• _WHAT THIS TASK INVOLVES_: Your response should be a copy of each line in the listing below that includes the word "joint".

• _GIVEN MATERIAL_:
════════

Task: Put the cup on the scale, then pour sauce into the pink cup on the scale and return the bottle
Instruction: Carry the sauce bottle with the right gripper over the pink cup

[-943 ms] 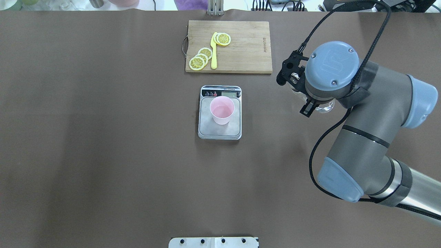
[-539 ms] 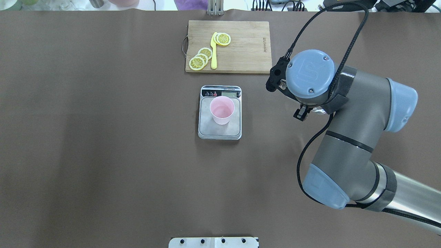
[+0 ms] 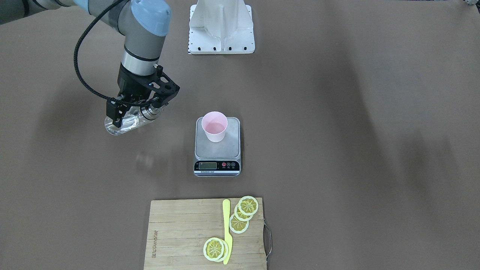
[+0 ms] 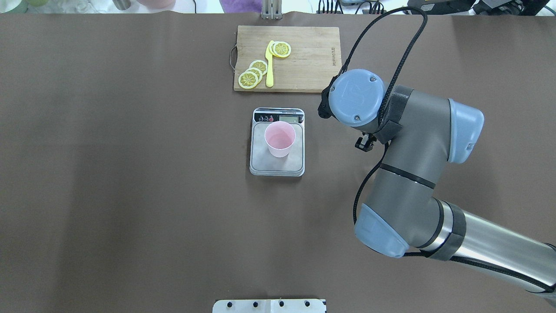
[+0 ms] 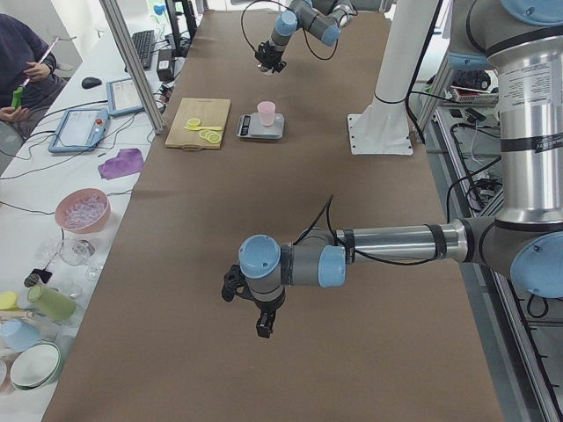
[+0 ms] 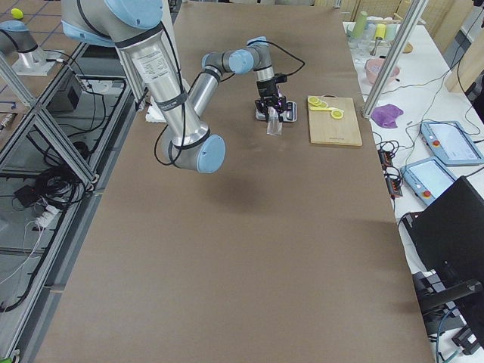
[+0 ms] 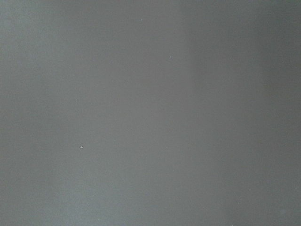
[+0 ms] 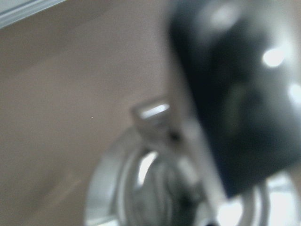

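To the robot's right of the scale (image 3: 217,150), well apart from it, the right gripper (image 3: 137,108) has its two black fingers (image 3: 113,111) closed around the bottle (image 3: 122,124). It grips the clear glass near the neck. In the front-facing view the bottle lies aslant, its shiny metal cap end turned toward the scale and its clear base pointing away from it, and it looks to be held clear of the table (image 4: 130,174). The right wrist camera gives only a blur of glass, metal and a dark finger close up. From overhead, the arm's own wrist hides the hold. The cup (image 3: 214,126) stands upright on the scale's steel platform, toward the back of it, away from the display strip. On the far side of the scale from the robot lies a cutting board (image 3: 180,232) with lemon slices (image 3: 243,213) and a yellow knife (image 3: 226,228). The left gripper (image 5: 261,323) hangs over bare table far to the robot's left of the scale. It shows only in the side view, so I cannot tell how wide its fingers are.
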### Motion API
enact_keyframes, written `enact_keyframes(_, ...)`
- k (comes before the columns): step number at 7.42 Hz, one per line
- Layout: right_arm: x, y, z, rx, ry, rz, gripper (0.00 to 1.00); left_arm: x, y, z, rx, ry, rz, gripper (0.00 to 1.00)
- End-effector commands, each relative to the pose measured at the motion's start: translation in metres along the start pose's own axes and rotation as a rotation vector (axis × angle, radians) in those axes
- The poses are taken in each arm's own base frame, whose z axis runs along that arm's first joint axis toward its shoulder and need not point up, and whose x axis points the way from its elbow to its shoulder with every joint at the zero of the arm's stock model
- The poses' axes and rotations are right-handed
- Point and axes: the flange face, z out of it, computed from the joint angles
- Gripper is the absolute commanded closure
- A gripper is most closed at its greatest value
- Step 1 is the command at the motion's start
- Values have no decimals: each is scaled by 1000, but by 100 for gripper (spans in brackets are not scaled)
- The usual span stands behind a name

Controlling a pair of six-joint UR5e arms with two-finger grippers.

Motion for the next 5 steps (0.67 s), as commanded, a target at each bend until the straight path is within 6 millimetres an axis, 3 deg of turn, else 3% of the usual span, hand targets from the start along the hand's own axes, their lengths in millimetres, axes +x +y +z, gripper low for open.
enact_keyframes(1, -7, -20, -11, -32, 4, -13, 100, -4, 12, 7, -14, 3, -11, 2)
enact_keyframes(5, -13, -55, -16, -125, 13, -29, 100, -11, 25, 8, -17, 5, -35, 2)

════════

• _ANSWER BOX_:
- The poses are taken in each arm's own base frame, whose z axis runs along that arm's first joint axis toward its shoulder and need not point up, and whose x axis points the way from its elbow to its shoulder with every joint at the zero of the arm's stock model
- Point and axes: the flange face, z out of it, computed from the joint angles
Controlling a pair of six-joint UR5e arms with two-finger grippers.

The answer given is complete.